**Work order**: From the line containing "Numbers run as" down to the last line of the data, output each line word for word and include nothing else.

[Data entries]
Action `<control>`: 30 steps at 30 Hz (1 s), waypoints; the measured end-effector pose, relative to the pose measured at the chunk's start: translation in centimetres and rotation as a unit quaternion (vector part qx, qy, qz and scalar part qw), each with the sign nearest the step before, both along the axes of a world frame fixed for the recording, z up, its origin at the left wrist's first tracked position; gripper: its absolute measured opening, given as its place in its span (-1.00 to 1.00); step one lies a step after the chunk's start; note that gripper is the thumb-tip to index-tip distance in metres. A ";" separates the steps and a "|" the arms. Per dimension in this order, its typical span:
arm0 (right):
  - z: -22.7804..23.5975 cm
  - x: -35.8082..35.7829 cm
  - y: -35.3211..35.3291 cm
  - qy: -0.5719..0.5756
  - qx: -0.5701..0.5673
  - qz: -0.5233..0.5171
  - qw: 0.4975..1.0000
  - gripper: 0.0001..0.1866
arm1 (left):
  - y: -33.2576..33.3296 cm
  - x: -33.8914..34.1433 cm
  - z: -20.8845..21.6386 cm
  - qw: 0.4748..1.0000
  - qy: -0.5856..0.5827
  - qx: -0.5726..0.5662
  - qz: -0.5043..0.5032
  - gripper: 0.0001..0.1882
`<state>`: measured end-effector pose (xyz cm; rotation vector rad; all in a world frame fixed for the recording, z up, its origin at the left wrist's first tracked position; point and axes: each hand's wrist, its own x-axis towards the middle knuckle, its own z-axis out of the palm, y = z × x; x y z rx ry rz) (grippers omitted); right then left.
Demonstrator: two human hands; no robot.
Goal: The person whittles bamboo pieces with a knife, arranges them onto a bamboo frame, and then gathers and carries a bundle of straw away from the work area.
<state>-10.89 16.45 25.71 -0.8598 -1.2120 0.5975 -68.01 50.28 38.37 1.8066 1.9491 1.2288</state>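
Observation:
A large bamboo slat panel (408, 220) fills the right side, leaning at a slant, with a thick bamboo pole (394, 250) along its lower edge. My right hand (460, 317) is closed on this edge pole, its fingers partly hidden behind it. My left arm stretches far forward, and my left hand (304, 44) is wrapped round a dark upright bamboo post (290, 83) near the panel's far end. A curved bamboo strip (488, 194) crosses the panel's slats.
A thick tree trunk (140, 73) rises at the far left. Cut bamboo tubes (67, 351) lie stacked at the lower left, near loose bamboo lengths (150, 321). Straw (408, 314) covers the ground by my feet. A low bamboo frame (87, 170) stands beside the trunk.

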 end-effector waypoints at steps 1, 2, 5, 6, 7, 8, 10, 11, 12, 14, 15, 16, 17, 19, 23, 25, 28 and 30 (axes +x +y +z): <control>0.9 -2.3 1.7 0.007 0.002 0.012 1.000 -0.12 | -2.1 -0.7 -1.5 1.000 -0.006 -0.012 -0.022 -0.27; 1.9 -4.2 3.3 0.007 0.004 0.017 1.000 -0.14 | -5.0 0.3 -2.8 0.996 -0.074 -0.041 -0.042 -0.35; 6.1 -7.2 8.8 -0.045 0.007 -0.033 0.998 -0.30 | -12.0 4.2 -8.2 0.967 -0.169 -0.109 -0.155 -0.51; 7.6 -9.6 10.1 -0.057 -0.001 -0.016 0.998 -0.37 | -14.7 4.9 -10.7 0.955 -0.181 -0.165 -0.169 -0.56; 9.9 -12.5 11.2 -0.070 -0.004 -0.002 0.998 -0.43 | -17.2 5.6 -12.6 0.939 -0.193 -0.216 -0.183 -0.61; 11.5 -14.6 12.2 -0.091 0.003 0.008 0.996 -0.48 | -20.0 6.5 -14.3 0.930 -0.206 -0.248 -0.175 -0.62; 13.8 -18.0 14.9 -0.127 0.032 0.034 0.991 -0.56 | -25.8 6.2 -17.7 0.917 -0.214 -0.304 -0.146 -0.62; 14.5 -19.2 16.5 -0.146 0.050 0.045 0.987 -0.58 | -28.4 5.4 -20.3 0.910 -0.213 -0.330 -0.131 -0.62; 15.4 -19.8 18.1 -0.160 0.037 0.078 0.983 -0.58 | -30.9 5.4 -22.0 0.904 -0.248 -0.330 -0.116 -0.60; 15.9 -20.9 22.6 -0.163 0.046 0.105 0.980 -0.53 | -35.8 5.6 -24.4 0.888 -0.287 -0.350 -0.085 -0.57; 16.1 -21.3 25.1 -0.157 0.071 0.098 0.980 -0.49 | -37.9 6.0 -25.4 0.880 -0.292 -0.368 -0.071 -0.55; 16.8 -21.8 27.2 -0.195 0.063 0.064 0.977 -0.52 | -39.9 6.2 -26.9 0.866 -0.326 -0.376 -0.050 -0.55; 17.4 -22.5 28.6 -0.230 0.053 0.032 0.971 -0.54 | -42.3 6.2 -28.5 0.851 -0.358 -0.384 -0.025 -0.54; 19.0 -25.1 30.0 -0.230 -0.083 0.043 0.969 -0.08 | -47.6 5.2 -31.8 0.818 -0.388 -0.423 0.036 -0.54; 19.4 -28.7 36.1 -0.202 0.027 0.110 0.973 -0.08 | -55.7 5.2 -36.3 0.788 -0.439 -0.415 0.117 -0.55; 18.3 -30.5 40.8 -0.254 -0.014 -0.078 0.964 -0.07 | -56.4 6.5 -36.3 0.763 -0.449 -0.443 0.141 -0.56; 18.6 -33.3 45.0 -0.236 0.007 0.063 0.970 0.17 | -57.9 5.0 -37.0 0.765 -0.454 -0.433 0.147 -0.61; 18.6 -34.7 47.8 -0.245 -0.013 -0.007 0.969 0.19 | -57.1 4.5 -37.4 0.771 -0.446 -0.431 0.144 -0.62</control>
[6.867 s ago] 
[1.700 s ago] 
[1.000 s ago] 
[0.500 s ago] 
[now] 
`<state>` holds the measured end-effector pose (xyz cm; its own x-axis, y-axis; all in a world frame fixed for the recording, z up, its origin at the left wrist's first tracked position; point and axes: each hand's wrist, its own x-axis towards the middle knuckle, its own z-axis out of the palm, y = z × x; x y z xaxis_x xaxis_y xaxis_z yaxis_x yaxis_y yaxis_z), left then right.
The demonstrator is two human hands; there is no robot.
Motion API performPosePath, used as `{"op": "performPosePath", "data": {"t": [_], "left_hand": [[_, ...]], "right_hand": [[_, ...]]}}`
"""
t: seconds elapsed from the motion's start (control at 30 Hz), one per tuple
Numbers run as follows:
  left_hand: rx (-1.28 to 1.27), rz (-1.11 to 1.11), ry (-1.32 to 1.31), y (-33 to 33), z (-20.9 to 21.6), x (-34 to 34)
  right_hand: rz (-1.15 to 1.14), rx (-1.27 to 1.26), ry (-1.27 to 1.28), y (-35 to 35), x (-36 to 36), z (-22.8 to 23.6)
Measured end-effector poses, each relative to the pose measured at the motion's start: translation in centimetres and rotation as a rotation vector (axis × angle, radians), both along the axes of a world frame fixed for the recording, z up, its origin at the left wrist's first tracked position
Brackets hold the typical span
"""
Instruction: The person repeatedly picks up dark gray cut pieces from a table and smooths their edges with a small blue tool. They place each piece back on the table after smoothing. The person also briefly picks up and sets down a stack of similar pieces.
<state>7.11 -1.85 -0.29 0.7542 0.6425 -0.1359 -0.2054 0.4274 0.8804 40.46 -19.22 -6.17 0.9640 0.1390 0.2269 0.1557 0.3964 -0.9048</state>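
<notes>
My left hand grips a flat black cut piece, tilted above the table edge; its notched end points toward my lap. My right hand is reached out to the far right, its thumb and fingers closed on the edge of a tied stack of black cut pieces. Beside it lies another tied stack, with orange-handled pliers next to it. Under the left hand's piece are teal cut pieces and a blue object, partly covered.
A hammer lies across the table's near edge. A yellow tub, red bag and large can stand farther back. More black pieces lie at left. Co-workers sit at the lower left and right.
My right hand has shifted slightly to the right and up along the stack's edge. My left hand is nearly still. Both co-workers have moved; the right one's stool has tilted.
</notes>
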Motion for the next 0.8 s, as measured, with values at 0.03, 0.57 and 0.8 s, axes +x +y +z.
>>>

**Answer to this task**:
Numbers run as follows:
  left_hand: rx (-1.28 to 1.27), rz (-1.11 to 1.11), ry (-1.32 to 1.31), y (-33 to 33), z (-20.9 to 21.6), x (-34 to 34)
  right_hand: rz (-1.15 to 1.14), rx (-1.27 to 1.26), ry (-1.27 to 1.28), y (-35 to 35), x (-36 to 36), z (-22.8 to 23.6)
Measured end-effector poses, each relative to the pose measured at the motion's start: translation in centimetres and rotation as a rotation vector (axis × angle, radians), both along the axes of a world frame fixed for the recording, z up, its origin at the left wrist's first tracked position
Brackets hold the typical span
"""
Instruction: The person repeatedly picks up dark gray cut pieces from a table and smooths their edges with a small blue tool. They place each piece back on the table after smoothing. The person also briefly picks up and sets down a stack of similar pieces.
<state>7.11 -1.85 -0.29 0.7542 0.6425 -0.1359 -0.2054 0.4274 0.8804 40.46 -19.22 -6.17 0.9640 0.1390 0.2269 0.1557 0.3964 -0.9048</state>
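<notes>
My left hand grips a flat black cut piece, tilted above the table edge; its notched end points toward my lap. My right hand is reached out to the far right, its thumb and fingers closed on the edge of a tied stack of black cut pieces. Beside it lies another tied stack, with orange-handled pliers next to it. Under the left hand's piece are teal cut pieces and a blue object, partly covered.
A hammer lies across the table's near edge. A yellow tub, red bag and large can stand farther back. More black pieces lie at left. Co-workers sit at the lower left and right.
My right hand has shifted slightly to the right and up along the stack's edge. My left hand is nearly still. Both co-workers have moved; the right one's stool has tilted.
</notes>
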Motion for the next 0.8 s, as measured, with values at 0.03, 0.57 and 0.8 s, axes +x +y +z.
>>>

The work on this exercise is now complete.